### How to complete this task
Keeping every character as it is, transcribe the entries below.

Records contained in a dataset:
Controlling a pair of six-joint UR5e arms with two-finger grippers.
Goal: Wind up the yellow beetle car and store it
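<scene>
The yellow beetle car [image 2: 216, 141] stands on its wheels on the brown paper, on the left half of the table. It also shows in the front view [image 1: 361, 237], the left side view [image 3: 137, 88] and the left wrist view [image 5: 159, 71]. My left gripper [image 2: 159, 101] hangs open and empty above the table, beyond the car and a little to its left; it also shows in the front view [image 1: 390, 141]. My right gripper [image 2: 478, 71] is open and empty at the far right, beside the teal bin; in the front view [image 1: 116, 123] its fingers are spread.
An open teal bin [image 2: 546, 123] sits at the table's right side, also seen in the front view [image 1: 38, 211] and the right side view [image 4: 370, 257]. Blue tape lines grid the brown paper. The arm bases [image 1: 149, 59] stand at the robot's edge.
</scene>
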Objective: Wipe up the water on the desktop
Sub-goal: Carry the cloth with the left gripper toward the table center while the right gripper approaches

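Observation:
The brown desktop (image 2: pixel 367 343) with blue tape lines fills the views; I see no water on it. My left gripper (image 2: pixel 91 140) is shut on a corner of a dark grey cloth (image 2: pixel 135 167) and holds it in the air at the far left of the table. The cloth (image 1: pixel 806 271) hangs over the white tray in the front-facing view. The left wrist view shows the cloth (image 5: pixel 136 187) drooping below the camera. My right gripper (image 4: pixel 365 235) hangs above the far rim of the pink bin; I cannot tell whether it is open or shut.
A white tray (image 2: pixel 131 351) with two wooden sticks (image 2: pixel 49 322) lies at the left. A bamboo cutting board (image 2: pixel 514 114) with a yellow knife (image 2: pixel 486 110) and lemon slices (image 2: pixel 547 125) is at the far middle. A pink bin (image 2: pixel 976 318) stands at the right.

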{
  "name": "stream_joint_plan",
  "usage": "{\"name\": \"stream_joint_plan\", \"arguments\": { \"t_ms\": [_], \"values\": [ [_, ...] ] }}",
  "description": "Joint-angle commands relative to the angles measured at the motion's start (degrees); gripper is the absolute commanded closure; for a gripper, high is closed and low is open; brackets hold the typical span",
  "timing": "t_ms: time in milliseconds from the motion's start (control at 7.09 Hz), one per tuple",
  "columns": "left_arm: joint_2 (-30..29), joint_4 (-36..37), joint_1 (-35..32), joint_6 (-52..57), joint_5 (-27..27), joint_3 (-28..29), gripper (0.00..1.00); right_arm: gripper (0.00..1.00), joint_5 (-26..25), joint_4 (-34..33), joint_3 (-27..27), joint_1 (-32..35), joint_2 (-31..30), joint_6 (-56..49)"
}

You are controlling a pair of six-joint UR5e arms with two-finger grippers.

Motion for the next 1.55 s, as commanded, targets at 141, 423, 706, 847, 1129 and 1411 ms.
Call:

### Answer to this exercise
Controlling a pair of six-joint UR5e arms with two-finger grippers.
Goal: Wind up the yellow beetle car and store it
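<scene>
The yellow beetle car [image 2: 216, 141] stands on its wheels on the brown paper, on the left half of the table. It also shows in the front view [image 1: 361, 237], the left side view [image 3: 137, 88] and the left wrist view [image 5: 159, 71]. My left gripper [image 2: 159, 101] hangs open and empty above the table, beyond the car and a little to its left; it also shows in the front view [image 1: 390, 141]. My right gripper [image 2: 478, 71] is open and empty at the far right, beside the teal bin; in the front view [image 1: 116, 123] its fingers are spread.
An open teal bin [image 2: 546, 123] sits at the table's right side, also seen in the front view [image 1: 38, 211] and the right side view [image 4: 370, 257]. Blue tape lines grid the brown paper. The arm bases [image 1: 149, 59] stand at the robot's edge.
</scene>
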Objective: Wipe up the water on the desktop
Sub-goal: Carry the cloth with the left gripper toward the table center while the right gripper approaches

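Observation:
The brown desktop (image 2: pixel 367 343) with blue tape lines fills the views; I see no water on it. My left gripper (image 2: pixel 91 140) is shut on a corner of a dark grey cloth (image 2: pixel 135 167) and holds it in the air at the far left of the table. The cloth (image 1: pixel 806 271) hangs over the white tray in the front-facing view. The left wrist view shows the cloth (image 5: pixel 136 187) drooping below the camera. My right gripper (image 4: pixel 365 235) hangs above the far rim of the pink bin; I cannot tell whether it is open or shut.
A white tray (image 2: pixel 131 351) with two wooden sticks (image 2: pixel 49 322) lies at the left. A bamboo cutting board (image 2: pixel 514 114) with a yellow knife (image 2: pixel 486 110) and lemon slices (image 2: pixel 547 125) is at the far middle. A pink bin (image 2: pixel 976 318) stands at the right.
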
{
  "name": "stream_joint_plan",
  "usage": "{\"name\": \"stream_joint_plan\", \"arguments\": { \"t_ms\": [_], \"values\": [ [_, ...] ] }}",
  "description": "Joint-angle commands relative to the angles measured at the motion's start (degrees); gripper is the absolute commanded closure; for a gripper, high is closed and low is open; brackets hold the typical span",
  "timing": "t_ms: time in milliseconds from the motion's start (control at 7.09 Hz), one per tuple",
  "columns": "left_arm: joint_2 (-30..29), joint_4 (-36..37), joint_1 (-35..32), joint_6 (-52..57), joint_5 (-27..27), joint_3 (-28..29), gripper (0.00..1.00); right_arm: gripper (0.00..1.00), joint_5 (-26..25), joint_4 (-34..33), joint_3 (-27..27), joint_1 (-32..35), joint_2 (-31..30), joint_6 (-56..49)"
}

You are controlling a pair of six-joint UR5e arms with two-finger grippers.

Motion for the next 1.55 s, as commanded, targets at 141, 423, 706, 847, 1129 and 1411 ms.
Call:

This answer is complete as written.